As the use of machine learning continues to expand, the importance of ensuring its safety cannot be overstated. A key concern in this regard is the ability to identify whether a given sample is from the training distribution, or is an "Out-Of-Distribution" (OOD) sample. In addition, adversaries can manipulate OOD samples in ways that lead a classifier to make a confident prediction. In this study, we present a novel approach for certifying the robustness of OOD detection within a $\ell_2$-norm around the input, regardless of network architecture and without the need for specific components or additional training.
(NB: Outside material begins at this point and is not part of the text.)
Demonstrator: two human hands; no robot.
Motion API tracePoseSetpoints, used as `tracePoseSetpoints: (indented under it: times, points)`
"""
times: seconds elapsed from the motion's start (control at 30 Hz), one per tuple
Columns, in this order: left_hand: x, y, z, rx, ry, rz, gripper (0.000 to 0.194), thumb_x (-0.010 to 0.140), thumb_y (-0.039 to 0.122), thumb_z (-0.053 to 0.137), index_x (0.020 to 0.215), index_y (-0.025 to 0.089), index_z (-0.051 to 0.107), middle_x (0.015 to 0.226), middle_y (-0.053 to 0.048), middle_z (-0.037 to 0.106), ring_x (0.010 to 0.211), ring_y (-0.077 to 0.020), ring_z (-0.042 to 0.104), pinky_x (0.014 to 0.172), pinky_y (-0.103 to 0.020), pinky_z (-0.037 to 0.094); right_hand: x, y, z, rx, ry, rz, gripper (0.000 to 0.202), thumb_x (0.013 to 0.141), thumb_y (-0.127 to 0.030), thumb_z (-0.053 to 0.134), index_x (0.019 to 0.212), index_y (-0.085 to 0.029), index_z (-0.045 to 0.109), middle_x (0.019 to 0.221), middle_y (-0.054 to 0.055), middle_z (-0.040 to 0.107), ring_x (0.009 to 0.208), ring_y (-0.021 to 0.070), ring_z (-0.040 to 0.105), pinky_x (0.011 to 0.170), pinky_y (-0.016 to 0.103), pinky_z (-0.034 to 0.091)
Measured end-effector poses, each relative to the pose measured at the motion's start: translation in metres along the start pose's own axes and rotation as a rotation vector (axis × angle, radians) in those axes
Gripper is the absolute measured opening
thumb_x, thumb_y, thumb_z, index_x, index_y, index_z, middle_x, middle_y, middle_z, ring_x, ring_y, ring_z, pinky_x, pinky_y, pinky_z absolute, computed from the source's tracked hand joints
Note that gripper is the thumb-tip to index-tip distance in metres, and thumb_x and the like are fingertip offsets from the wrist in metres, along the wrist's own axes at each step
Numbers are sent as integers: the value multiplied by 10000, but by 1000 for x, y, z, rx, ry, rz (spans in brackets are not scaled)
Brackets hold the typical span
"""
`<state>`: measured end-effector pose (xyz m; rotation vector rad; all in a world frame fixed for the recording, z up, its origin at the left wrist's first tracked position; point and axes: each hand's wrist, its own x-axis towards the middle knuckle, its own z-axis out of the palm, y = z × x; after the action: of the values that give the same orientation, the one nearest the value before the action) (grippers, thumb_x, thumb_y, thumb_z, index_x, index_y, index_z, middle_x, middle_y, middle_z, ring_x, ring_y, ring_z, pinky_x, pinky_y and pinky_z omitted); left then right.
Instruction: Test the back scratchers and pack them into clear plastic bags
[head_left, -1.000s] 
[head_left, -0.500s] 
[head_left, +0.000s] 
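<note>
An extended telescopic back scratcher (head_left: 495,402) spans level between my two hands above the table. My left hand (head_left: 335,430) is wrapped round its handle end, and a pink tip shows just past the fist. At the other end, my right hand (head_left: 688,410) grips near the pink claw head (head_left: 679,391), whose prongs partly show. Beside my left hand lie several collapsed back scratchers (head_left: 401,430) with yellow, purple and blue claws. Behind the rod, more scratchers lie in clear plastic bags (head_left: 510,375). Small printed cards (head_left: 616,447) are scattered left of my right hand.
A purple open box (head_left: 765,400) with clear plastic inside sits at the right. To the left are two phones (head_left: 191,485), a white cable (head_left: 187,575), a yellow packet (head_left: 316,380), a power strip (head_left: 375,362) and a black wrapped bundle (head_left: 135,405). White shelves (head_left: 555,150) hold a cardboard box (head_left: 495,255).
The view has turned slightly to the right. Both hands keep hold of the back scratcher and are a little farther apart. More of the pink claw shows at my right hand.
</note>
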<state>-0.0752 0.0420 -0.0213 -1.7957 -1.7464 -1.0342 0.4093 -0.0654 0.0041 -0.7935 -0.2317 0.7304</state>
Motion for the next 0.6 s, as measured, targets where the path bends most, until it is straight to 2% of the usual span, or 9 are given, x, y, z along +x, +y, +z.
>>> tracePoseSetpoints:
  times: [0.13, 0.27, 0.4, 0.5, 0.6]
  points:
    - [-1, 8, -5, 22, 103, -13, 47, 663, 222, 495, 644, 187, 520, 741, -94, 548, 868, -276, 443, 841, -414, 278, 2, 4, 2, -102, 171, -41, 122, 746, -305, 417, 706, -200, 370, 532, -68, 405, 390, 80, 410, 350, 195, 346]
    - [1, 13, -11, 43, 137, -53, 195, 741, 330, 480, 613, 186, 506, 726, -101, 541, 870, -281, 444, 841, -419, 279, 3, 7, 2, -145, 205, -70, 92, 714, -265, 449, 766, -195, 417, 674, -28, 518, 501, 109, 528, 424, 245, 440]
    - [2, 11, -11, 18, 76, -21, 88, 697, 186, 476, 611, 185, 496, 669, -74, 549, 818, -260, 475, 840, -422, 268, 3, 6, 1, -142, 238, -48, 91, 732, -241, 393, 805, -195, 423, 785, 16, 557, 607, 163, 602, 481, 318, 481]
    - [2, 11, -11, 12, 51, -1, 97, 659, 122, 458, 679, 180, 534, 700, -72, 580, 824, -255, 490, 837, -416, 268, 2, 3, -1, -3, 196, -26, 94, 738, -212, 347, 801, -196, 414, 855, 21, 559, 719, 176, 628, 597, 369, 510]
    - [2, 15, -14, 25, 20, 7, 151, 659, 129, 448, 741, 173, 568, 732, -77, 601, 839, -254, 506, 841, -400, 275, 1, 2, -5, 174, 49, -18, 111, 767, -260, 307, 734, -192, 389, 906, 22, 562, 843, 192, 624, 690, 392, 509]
Further, we improve current techniques for detecting adversarial attacks on OOD samples, while providing high levels of certified and adversarial robustness on in-distribution samples. The average of all OOD detection metrics on CIFAR10/100 shows an increase of $\sim 13 \% / 5\%$ relative to previous approaches.
翻译:扩散去噪平滑用于认证和对抗鲁棒性的失分布检测
Translated Abstract:
在机器学习的运用不断扩大的同时,确保其安全性显得尤为重要。其中一个重要的问题是如何鉴别一个样本是训练集中的一员,还是来自“失分布”(ODD)。此外,对手可以以劫持失分布样本的方式来使分类器做出自信的预测。本文提出了一种新颖的方法,可在输入的 $\ell_2$ 范围内认证失分布检测的鲁棒性,而不受网络体系结构以及特定组件或额外训练的制约。此外,我们改进了当前技术以检测用于失分布样本的对抗攻击,同时在正分布样本上提供高水平的认证和对抗鲁棒性。在CIFAR10/100上所有失分布检测指标的平均值相比之前的方法增加了约 $\sim 13\% / 5\%$。